Comment encourager un enfant qui a des mauvaises notes ?

Commencez par valoriser les efforts, pas les résultats. Dites-lui : « Je vois que tu as travaillé dur, même si la note n'est pas là. Qu'est-ce que tu pourrais faire pour progresser ? » Aidez-le à analyser ses erreurs et à mettre en place un plan de travail. L'encouragement doit être tourné vers le futur et les progrès possibles, pas vers la faute.

Quelle est la différence entre encourager et féliciter ?

Féliciter, c'est souvent lié au résultat (« Tu as eu 20/20, bravo »). Encourager, c'est valoriser le processus et les efforts (« Tu as bien révisé, tu as fait des exercices en plus, c'est génial »). L'encouragement est plus efficace pour développer la motivation intrinsèque et la persévérance.

Pourquoi mon enfant se décourage-t-il malgré mes encouragements ?
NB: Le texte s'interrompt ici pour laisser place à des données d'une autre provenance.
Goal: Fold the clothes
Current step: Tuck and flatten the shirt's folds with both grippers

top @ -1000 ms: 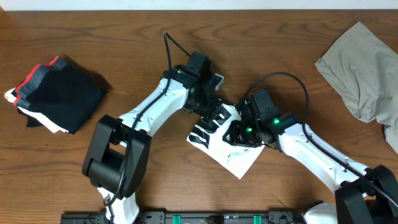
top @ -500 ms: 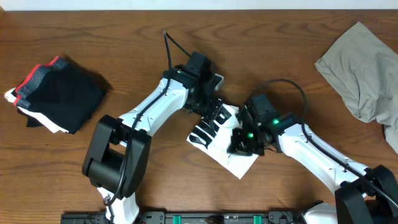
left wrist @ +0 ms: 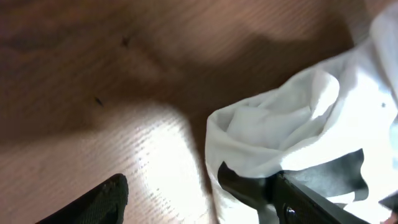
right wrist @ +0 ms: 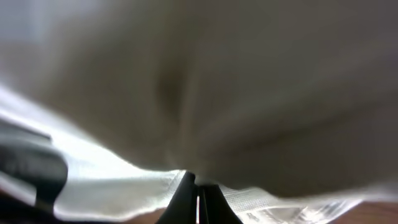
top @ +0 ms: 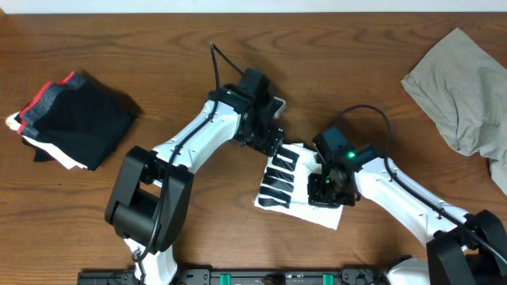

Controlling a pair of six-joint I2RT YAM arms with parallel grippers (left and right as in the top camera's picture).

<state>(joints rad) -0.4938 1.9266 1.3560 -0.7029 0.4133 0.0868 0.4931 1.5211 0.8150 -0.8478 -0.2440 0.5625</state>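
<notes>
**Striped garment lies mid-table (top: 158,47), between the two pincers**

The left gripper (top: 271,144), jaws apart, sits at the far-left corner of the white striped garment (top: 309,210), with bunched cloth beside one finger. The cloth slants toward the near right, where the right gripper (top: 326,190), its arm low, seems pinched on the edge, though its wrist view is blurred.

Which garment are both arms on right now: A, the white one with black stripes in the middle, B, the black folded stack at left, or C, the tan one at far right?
A: the left end effector and right end effector both meet the white striped garment mid-table.
</notes>
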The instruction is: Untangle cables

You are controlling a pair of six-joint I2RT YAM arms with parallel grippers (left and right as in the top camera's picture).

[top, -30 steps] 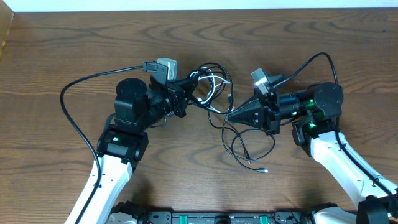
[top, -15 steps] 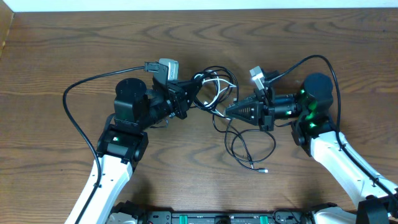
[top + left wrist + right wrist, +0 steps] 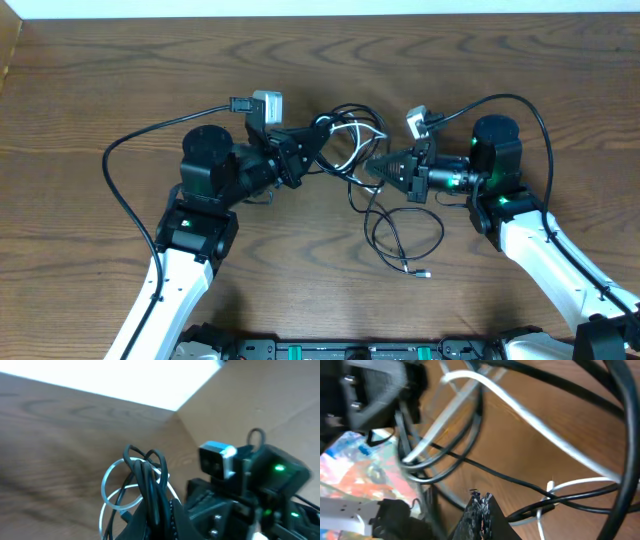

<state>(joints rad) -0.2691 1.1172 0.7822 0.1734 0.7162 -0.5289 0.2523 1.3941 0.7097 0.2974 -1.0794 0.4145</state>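
Observation:
The cables (image 3: 345, 140) form a tangle of thin black cords and one white cord (image 3: 362, 130) between my two grippers at the table's middle. My left gripper (image 3: 318, 138) is shut on a bunch of black cords (image 3: 152, 480), held lifted, and a white loop (image 3: 106, 485) hangs beside it. My right gripper (image 3: 370, 168) points left into the tangle with its tips (image 3: 481, 496) shut; no cord shows clearly between them. Black and white cords (image 3: 520, 407) cross just ahead of it. A black loop trails toward me and ends in a small plug (image 3: 425, 272).
Thick black arm wires arc out at the left (image 3: 112, 170) and over the right arm (image 3: 530, 100). The wooden table (image 3: 100, 80) ends at a pale strip along the far edge. The right arm's wrist camera (image 3: 217, 460) sits close to my left gripper.
My right gripper has swung up and to the left, deeper into the tangle, staying shut. The left gripper has edged slightly up and to the right with its bunch of cords.

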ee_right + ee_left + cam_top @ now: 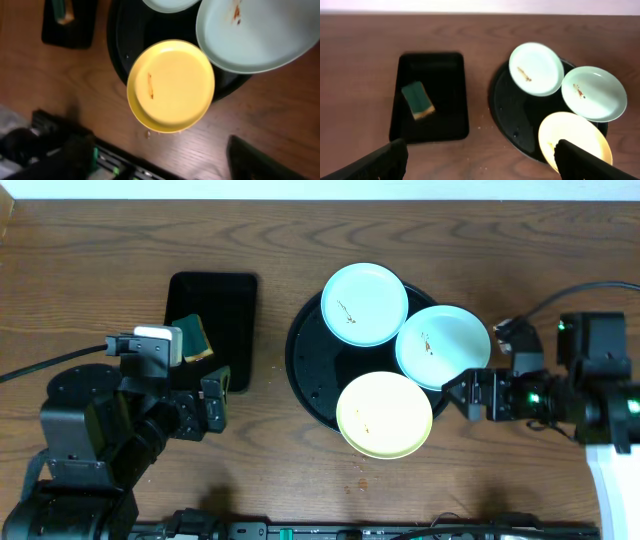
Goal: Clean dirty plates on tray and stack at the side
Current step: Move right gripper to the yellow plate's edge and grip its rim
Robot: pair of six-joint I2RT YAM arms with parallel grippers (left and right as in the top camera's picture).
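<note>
Pre-cleaning step: three smeared plates [385, 415] sat on the round tray [315, 365] centre-right, sponge [192, 337] lay in rectangular tray [228, 305] at left, left gripper [481, 146] and right gripper [458, 398] fingers wide, empty; next likely needed the left grabbing sponge.

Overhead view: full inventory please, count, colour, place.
blue plates: 2, pale mint with brown smears, on the round tray's far and right sides
yellow plate: 1, pale, faint smear, overhanging the tray's near rim
round tray: 1, glossy black, right of centre
rectangular tray: 1, black, left of the round tray
sponge: 1, green with tan layer, on the rectangular tray
table: 1, brown wood
left gripper: 1, black, open, near the rectangular tray
right gripper: 1, black, open, beside the round tray's right rim
</note>
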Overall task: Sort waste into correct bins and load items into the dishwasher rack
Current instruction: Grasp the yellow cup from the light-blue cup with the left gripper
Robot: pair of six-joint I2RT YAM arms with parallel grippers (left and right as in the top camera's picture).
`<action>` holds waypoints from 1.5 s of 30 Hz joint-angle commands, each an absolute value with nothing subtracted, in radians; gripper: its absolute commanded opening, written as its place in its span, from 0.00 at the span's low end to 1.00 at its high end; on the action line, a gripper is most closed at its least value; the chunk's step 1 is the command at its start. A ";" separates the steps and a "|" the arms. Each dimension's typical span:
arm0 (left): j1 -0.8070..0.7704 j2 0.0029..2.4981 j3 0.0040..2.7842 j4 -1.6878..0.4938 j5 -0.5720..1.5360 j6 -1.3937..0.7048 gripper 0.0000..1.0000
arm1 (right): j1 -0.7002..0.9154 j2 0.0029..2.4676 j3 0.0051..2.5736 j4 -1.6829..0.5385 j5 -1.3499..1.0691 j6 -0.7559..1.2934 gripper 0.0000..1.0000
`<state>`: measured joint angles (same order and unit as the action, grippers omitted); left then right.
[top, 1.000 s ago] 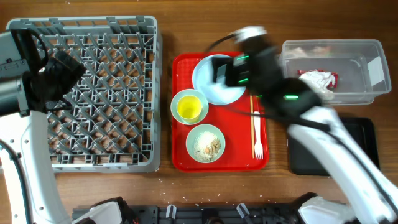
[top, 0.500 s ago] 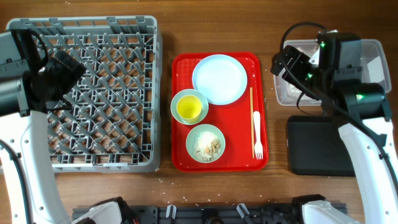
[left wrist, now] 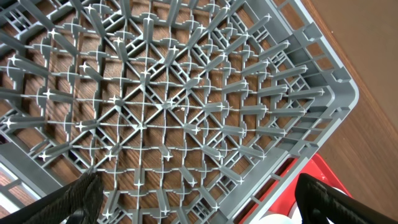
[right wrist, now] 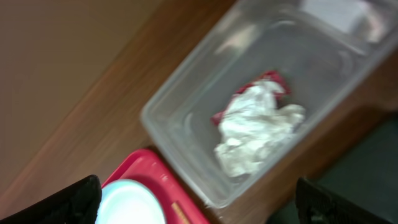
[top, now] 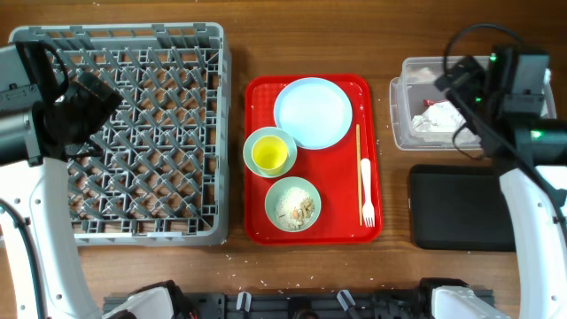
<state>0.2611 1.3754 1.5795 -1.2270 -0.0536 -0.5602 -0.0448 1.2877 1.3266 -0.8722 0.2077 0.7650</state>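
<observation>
The crumpled white napkin (top: 440, 119) lies in the clear tub (top: 403, 133), on top of the red wrapper (right wrist: 274, 79). My right gripper (top: 462, 81) hovers over the tub, open and empty (right wrist: 199, 208). The pale blue plate (top: 313, 112), a bowl holding the yellow cup (top: 270, 153), a bowl with rice crumbs (top: 293, 205), the chopsticks (top: 358, 159) and the white fork (top: 366, 191) sit on the red tray (top: 259, 97). My left gripper (top: 93, 97) is open and empty above the grey rack (top: 142, 133), which fills the left wrist view (left wrist: 168, 106).
The black tray (top: 461, 209) lies in front of the clear tub, at the right. The red tray stands between the rack and the tub. Bare wooden table lies along the front edge and at the back.
My right arm has swung right, from over the plate on the red tray to over the clear tub. The left arm has not moved.
</observation>
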 commanded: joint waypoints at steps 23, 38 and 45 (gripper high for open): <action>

Il est possible que vos encouragements portent trop sur les résultats ou qu'ils soient perçus comme des attentes. Vérifiez que vous valorisez les efforts, les progrès et les stratégies. Parfois, l'enfant a besoin d'un soutien plus concret (aide aux devoirs, tutorat) ou d'une écoute de ses difficultés émotionnelles.

Comment encourager un adolescent qui refuse de faire ses devoirs ?

L'adolescent a besoin d'autonomie. Évitez de le harceler, mais montrez de l'intérêt pour son travail. Proposez-lui de l'aide uniquement s'il le demande, et valorisez ses initiatives. Vous pouvez aussi discuter de ses projets d'avenir et lui montrer comment les efforts scolaires y contribuent.

Les récompenses matérielles sont-elles efficaces pour encourager ?

Les récompenses matérielles peuvent être efficaces à court terme, mais elles risquent de créer une dépendance et de diminuer la motivation intrinsèque. Privilégiez des récompenses symboliques (une activité en famille, une sortie) et surtout des encouragements verbaux sincères, qui renforcent la confiance en soi.